ARTICLE
Regionalism in the Balance: Reflections on ASEAN
at Fifty from a Liberal Perspective
More details
Hide details
1
Victoria University of Wellington
Publication date: 2018-06-30
Stosunki Międzynarodowe – International Relations 2018;54(2):9-30
KEYWORDS
ABSTRACT
The Association of South-East Asian Nations (ASEAN) represents the world’s
second most influential regional integration project after the European Union
(EU). Its fiftieth anniversary in August 2017 prompted extensive commentary on
the achievements of this important regional grouping as well as on the challenges
and opportunities that it confronts as it begins its second half-century. This article
draws on those commentaries to present a stock-take of ASEAN at fifty from a liberal
perspective. While acknowledging ASEAN’s achievements over the last fifty years, it
highlights the daunting challenges that threaten the grouping’s efficacy and cohesion,
with attendant implications for wider regional architecture in the Asia-Pacific region.
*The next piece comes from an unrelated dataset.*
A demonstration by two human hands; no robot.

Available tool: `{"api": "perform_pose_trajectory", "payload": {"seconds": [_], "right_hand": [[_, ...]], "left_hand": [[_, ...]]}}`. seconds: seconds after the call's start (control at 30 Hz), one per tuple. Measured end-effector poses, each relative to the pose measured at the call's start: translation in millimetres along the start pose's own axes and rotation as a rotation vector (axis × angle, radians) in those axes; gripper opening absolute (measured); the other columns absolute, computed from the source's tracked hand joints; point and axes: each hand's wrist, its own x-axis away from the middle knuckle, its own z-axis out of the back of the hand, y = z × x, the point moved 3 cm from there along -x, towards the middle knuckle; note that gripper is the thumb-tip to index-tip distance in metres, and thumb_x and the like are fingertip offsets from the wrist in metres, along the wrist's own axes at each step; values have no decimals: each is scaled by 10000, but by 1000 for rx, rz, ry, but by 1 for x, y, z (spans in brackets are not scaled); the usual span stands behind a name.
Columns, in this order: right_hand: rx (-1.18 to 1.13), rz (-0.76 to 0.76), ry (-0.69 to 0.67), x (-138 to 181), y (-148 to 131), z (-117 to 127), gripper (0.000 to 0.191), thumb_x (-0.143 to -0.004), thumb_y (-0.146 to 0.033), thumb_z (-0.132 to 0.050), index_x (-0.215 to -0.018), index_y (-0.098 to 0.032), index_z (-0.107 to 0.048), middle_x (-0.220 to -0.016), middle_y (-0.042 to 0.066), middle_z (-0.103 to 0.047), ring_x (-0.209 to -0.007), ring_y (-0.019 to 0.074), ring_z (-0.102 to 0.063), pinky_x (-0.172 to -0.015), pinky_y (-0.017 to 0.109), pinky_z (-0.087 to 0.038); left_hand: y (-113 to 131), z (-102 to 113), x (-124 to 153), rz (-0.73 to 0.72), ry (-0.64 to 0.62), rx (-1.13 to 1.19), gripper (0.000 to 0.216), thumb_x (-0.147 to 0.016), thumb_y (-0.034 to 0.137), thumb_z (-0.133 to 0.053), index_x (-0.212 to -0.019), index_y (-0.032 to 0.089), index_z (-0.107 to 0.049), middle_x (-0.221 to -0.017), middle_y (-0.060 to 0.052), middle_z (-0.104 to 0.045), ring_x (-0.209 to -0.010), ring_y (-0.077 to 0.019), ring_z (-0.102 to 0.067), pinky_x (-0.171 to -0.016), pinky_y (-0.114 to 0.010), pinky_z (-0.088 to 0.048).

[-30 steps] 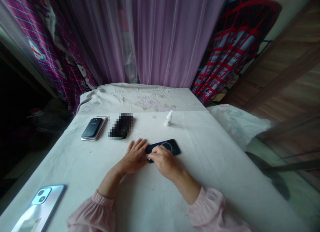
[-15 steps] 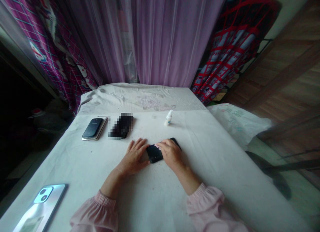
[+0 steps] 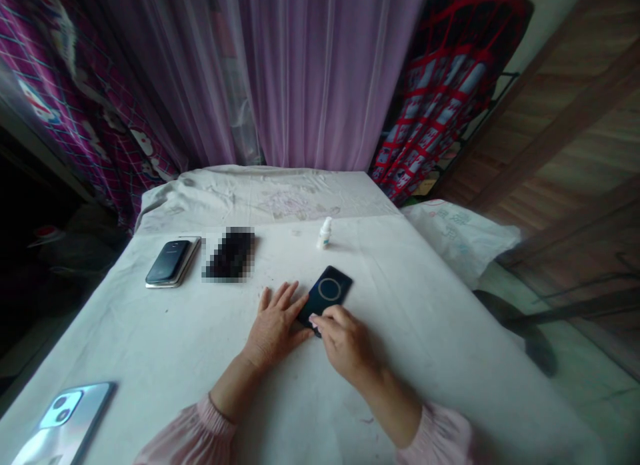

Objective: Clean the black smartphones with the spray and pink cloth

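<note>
A dark phone [image 3: 326,293] with a pale ring on its surface lies at a slant on the white cloth. My left hand [image 3: 274,323] rests beside it, fingers spread, its thumb and index finger touching the near left edge. My right hand [image 3: 346,341] pinches a small pale pink cloth [image 3: 314,320] against the phone's near end. Most of the cloth is hidden by the fingers. Beyond the phone stands a small white bottle [image 3: 325,234].
A dark phone [image 3: 169,261] lies on a lighter flat thing at the left. Next to it is a pixelated dark object [image 3: 230,255]. A silvery-blue phone [image 3: 70,421] is at the near left. Purple curtains [image 3: 310,78] hang behind the table, and a white plastic bag [image 3: 457,235] is at the right.
My right hand with the pink cloth has moved toward me, to the phone's near end, uncovering the ring. The phone has turned to a steeper slant. The view has shifted slightly right.
</note>
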Motion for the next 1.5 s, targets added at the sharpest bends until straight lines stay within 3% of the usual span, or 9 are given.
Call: {"api": "perform_pose_trajectory", "payload": {"seconds": [0.13,0.33,0.57,0.77,1.33,1.5], "right_hand": [[34,96,-45,3,-9,3,264,-901,-133,-501,-1036,-216,-711,-855,63,-643,-780,159,-604,-699,247,-483],[119,40,35,-3,14,11,281,-897,-100,-478,-1006,-210,-712,-846,62,-643,-777,153,-604,-699,240,-479],[220,131,3,11,1,7,245,-886,-108,-527,-1005,-223,-708,-863,58,-645,-772,161,-592,-674,258,-453],[283,101,50,3,10,9,235,-877,-100,-532,-970,-215,-716,-848,61,-636,-751,166,-577,-663,268,-438],[278,194,18,10,-4,9,203,-895,-133,-533,-954,-218,-708,-806,41,-638,-725,156,-562,-646,265,-423],[265,146,38,0,13,13,238,-884,-100,-537,-959,-237,-717,-856,44,-642,-761,152,-571,-674,259,-428]], "left_hand": [[-2,2,-1,2,-37,-40,655,-815,548,-637,-1392,297,-456,-1505,-125,-376,-1361,-364,-350,-1084,-623,-231],[-3,1,-1,-6,-38,-43,695,-796,566,-652,-1400,287,-452,-1481,-139,-410,-1353,-370,-360,-1072,-635,-245],[-2,3,-2,-1,-42,-31,677,-804,577,-635,-1386,269,-475,-1462,-151,-433,-1350,-369,-364,-1068,-640,-250],[-2,3,-1,3,-37,-26,690,-794,569,-651,-1392,279,-465,-1465,-150,-429,-1349,-372,-364,-1066,-642,-255],[0,5,-2,-5,-24,-22,676,-798,572,-644,-1378,264,-486,-1459,-151,-437,-1341,-372,-375,-1068,-633,-255],[-1,4,-2,3,-29,-19,664,-801,543,-654,-1379,263,-487,-1450,-155,-447,-1339,-373,-377,-1066,-631,-257]]}}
From rising nationalism to the constraints of the ‘ASEAN Way’ and the slow progress
of the ASEAN Economic Community, the ‘centrality’ of the organisation for its
member states is in question. External pressures posed by turbulent geopolitical
tides make ASEAN’s hard-won ‘centrality’ in wider Asia-Pacific affairs an even
more contested concept. There are nonetheless opportunities for ASEAN to avert
a mid-life crisis and revitalise regional integration. ASEAN’s best chance of doing
so is to apply liberal approaches to regional order in ways that will strengthen
rules-based institutions, collective security, political dialogue, economic openness
and tolerance of differences.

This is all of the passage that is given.